> _Aim of the task_:
Give an exact copy of the lines from the beginning of the listing below to the "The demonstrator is" line, inclusive.

> _Data segment_:

# # # # # # #

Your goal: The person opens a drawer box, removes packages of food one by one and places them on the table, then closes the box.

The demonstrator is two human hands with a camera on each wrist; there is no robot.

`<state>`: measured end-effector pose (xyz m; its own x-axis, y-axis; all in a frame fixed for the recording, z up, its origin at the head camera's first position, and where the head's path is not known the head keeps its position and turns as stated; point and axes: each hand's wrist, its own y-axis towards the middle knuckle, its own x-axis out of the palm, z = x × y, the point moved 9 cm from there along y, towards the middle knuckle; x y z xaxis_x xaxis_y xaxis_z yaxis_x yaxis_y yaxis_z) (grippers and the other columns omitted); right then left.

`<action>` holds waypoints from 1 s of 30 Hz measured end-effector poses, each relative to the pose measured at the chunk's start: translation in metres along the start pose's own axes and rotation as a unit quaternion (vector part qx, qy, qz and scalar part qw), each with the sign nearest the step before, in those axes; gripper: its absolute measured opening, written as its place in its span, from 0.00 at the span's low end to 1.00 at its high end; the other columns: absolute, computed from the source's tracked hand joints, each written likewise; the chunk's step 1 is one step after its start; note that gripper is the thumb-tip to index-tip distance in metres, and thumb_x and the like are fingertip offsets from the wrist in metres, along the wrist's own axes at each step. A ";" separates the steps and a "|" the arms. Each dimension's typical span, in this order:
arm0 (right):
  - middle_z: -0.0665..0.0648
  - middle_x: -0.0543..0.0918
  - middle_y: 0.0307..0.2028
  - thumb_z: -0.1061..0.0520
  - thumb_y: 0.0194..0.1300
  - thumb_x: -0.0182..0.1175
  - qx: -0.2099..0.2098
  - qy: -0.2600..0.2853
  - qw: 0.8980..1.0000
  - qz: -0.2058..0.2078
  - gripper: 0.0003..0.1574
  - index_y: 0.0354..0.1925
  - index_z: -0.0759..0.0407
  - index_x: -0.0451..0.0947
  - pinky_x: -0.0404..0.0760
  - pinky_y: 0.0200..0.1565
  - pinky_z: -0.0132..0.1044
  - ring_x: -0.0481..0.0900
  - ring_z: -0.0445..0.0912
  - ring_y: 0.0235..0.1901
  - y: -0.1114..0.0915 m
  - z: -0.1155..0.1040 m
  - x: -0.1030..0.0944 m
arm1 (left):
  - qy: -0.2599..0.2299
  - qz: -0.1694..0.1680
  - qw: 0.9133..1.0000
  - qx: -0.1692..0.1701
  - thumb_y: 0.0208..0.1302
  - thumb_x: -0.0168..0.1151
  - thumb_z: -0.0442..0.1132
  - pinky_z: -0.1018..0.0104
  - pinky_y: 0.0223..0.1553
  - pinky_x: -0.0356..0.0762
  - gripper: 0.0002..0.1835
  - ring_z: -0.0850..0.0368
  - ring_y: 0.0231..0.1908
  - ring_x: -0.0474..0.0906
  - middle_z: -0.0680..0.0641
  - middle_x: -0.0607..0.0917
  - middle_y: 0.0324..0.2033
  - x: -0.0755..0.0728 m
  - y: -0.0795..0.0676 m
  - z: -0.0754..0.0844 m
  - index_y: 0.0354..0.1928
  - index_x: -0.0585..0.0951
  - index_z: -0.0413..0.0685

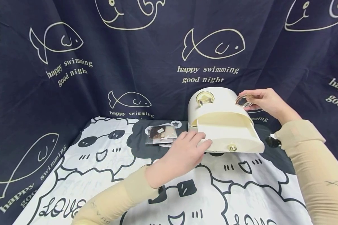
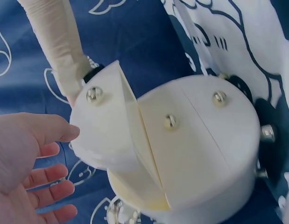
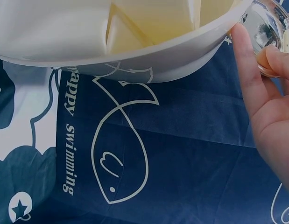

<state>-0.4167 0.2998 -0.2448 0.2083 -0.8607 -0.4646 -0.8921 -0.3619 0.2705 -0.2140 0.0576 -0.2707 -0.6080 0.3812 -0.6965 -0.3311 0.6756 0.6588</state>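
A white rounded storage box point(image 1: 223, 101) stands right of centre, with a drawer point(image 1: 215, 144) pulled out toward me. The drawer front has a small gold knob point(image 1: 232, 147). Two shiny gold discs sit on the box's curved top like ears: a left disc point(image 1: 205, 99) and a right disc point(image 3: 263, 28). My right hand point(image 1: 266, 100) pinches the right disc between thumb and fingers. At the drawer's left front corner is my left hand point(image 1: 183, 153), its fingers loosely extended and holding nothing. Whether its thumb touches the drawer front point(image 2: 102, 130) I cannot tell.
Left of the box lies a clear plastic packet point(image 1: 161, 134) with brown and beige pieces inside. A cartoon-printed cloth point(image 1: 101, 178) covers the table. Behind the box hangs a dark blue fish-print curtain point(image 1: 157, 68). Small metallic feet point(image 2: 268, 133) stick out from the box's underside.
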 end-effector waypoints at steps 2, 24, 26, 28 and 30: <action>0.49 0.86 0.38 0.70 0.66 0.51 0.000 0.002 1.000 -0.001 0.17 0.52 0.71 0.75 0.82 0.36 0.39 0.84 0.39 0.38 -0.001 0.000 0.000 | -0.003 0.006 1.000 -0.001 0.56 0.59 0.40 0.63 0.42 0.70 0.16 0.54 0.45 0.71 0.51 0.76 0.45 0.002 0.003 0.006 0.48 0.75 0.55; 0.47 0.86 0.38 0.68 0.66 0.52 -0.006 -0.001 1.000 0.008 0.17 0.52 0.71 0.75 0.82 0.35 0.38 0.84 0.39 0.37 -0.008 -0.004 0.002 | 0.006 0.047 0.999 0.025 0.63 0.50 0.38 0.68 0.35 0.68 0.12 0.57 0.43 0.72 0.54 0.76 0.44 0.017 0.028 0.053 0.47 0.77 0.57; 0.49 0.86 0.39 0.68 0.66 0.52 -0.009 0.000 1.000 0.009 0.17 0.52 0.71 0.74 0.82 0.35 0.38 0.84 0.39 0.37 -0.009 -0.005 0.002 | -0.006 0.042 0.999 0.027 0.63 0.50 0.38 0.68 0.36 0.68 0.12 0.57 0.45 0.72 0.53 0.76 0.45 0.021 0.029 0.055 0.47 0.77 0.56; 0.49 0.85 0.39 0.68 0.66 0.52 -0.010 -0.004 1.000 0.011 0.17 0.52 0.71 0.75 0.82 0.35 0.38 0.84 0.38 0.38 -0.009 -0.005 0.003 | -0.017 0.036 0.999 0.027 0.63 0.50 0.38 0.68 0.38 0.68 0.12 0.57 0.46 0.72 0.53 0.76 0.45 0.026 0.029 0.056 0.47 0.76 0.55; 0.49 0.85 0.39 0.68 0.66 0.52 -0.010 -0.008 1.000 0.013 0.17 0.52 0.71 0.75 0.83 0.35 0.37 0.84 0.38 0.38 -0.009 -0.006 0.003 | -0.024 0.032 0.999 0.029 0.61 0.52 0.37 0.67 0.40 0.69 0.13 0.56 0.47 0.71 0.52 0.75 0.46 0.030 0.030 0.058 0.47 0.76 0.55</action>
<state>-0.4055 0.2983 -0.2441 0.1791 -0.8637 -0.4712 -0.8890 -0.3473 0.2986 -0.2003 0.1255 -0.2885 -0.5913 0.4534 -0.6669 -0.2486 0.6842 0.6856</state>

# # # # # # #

> _Completed task_:
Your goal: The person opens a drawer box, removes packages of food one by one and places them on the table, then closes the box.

The demonstrator is two human hands with a camera on each wrist; there is no robot.

The requested output has been given in full.